Die Dopingproblematik betrifft wohl den gesamten Leistungssport. Mich betrübt vor allem, dass der professionelle Radsport in Deutschland kaum noch existent ist. Da ist das Dopingproblem durchaus der Anlass gewesen. Aber wenn ich mir die Arbeit in den Verbänden (sowohl UCI als auch BDR) anschaue, sehe ich da keinen gemeinsamen Weg aller mit dem Ziel, diese Problematik in den Griff zu bekommen. Es wird von den einzelnen Interessengruppen nur versucht, den Schaden möglichst weit von sich fern zu halten, mit dem Bewusstsein, dass es dann andere treffen kann. So kommt der Radsport nur sehr langsam wieder aus dem Tal.
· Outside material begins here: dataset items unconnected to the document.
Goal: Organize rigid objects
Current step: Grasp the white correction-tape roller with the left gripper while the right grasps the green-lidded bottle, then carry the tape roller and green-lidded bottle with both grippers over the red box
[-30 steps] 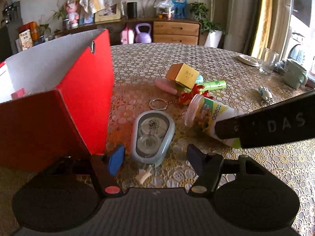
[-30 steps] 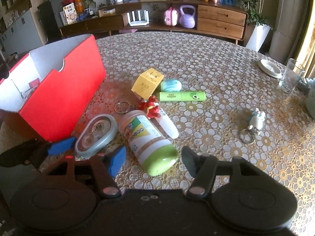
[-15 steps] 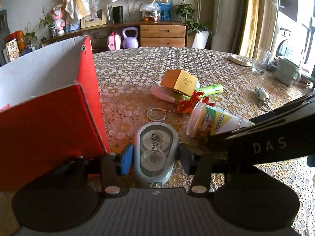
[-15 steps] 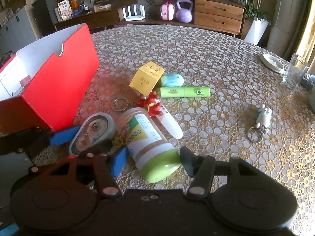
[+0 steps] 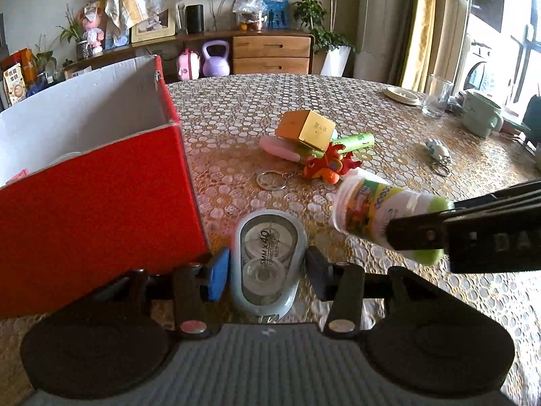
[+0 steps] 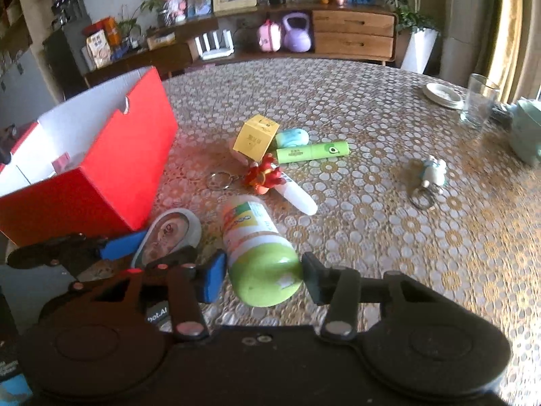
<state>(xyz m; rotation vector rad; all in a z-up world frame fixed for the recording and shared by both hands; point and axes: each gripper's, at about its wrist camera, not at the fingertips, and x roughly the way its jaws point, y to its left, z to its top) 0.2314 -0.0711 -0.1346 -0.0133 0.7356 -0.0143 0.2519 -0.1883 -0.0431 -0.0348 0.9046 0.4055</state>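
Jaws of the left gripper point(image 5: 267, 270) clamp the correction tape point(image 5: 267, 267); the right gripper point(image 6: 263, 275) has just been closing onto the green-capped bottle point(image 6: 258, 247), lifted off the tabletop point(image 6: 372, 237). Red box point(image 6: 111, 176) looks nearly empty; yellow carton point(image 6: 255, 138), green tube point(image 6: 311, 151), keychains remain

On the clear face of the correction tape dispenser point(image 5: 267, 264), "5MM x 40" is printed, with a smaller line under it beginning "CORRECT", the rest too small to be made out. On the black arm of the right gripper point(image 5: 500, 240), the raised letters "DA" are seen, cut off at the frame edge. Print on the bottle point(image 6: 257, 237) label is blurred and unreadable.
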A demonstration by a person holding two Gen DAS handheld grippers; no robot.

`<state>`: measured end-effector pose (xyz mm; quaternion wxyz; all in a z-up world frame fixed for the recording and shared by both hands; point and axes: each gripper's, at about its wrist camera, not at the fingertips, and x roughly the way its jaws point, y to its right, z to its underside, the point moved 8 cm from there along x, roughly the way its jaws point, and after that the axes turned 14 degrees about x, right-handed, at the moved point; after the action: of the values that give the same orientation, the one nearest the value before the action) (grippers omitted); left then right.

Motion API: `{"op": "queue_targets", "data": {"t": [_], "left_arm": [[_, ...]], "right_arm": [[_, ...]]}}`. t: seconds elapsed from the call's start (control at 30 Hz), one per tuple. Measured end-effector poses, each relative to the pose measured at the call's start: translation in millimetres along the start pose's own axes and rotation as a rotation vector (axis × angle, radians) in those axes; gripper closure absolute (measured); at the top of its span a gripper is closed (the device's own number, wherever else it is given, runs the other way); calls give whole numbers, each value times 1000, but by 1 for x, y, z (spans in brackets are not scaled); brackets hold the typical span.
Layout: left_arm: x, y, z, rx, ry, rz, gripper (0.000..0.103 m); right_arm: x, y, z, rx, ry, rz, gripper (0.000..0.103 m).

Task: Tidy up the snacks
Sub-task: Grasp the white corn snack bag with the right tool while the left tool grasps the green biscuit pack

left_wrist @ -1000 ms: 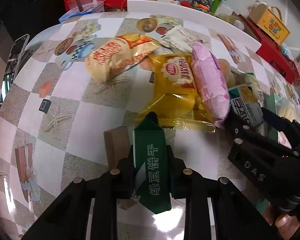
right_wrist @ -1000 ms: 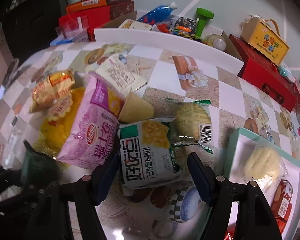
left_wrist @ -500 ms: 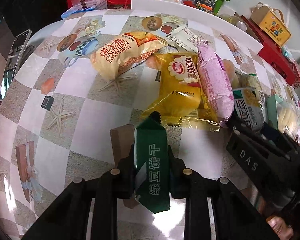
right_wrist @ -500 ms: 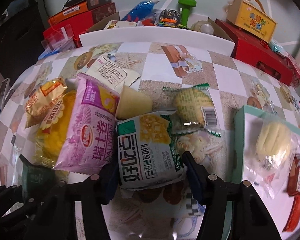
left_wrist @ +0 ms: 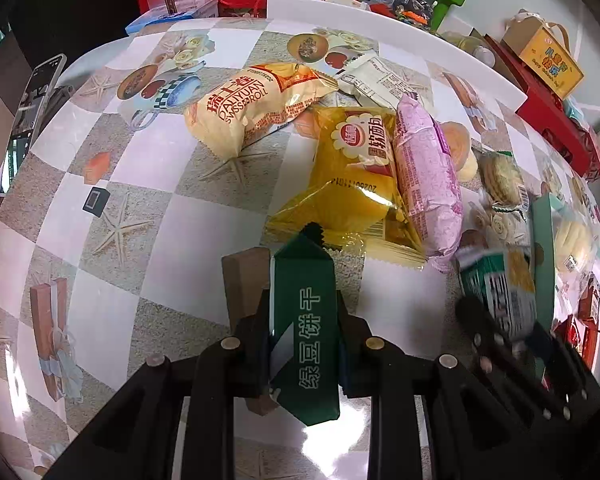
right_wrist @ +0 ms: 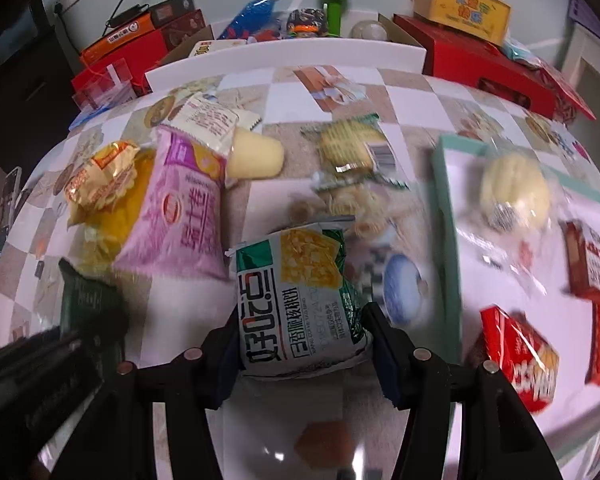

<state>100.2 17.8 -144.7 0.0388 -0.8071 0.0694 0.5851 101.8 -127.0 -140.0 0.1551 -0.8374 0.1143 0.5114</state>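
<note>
My left gripper [left_wrist: 303, 314] is shut on a dark green biscuit packet [left_wrist: 304, 280], held upright just above the checkered tablecloth. My right gripper [right_wrist: 301, 330] is shut on a white and green corn snack packet [right_wrist: 296, 292], lifted off the table beside the teal tray [right_wrist: 446, 216]. In the tray lie a wrapped bun [right_wrist: 514, 192] and red packets [right_wrist: 516, 356]. A pile lies left of that: a pink roll pack [right_wrist: 180, 208], a yellow bread pack [left_wrist: 352, 176], a cream Swiss roll pack [left_wrist: 244, 112], a white packet [left_wrist: 380, 80] and a cracker packet [right_wrist: 352, 144].
A white board [right_wrist: 284, 56] edges the far side of the table. Behind it stand red boxes [right_wrist: 472, 56], a yellow gift box [right_wrist: 460, 8] and a green dumbbell [right_wrist: 334, 4]. A phone [left_wrist: 32, 120] lies at the left edge.
The right gripper's jaws closed on the corn snack packet, lifted it and carried it right, away from the pile and toward the tray. The left gripper kept still with the green packet.
</note>
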Motion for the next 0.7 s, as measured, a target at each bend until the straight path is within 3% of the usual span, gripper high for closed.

Dieser Sport ist so klein, dass er im Grunde zentral organisiert sein könnte, ähnlich wie es die Formel 1 praktiziert. In so einem Umfeld ist es deutlich leichter, entsprechende Regeln einzuführen und auch durchzusetzen. Das Vermarktungspotenzial wäre sehr viel größer als derzeit.

Die deutschen Profis haben es heutzutage sehr schwer. In Deutschland gibt es kaum Teams. Im Ausland weigern sich viele Teamchefs, wohl aus Angst vor der kritischen deutschen Presse, deutsche Fahrer unter Vertrag zu nehmen. Können Sie, aus der Sicht des Ex-Teamchefs, diese Teamchefs verstehen?

Schweda: Nein. Ich denke, das ist sehr kurzsichtig.

Welchem deutschen Nachwuchsfahrer trauen Sie als nächstes den Sprung zum Spitzenfahrer zu?

Schweda: Egal wer: Hauptsachte schnell! Obwohl ich meinen ehemaligen Fahrern natürlich besonders die Daumen drücke.

Raphael Schweda fuhr als Profi für die Teams Nürnberger (1999-2000), Coast (2001-2002) und Bianchi (2003). Die größten Erfolge des heute 34jährigen waren der Sieg bei Rund um die Nürnberger Altstadt 2000, Etappensieg bei der Rheinland-Pfalz-Rundfahrt 1999 und Platz zwei bei den HEW Cyclassics im gleichen Jahr. Beim Giro 2002 verpasster er im Coast-Trikot als Zweiter nur knapp einen Etappenerfolg. Ein Achtungserfolg gelang 2003 mit Platz zwölf bei Paris-Roubaix. 2006 bis 2007 leitete er als Team-Manager das ProContinental-Team Wiesenhof-Felt.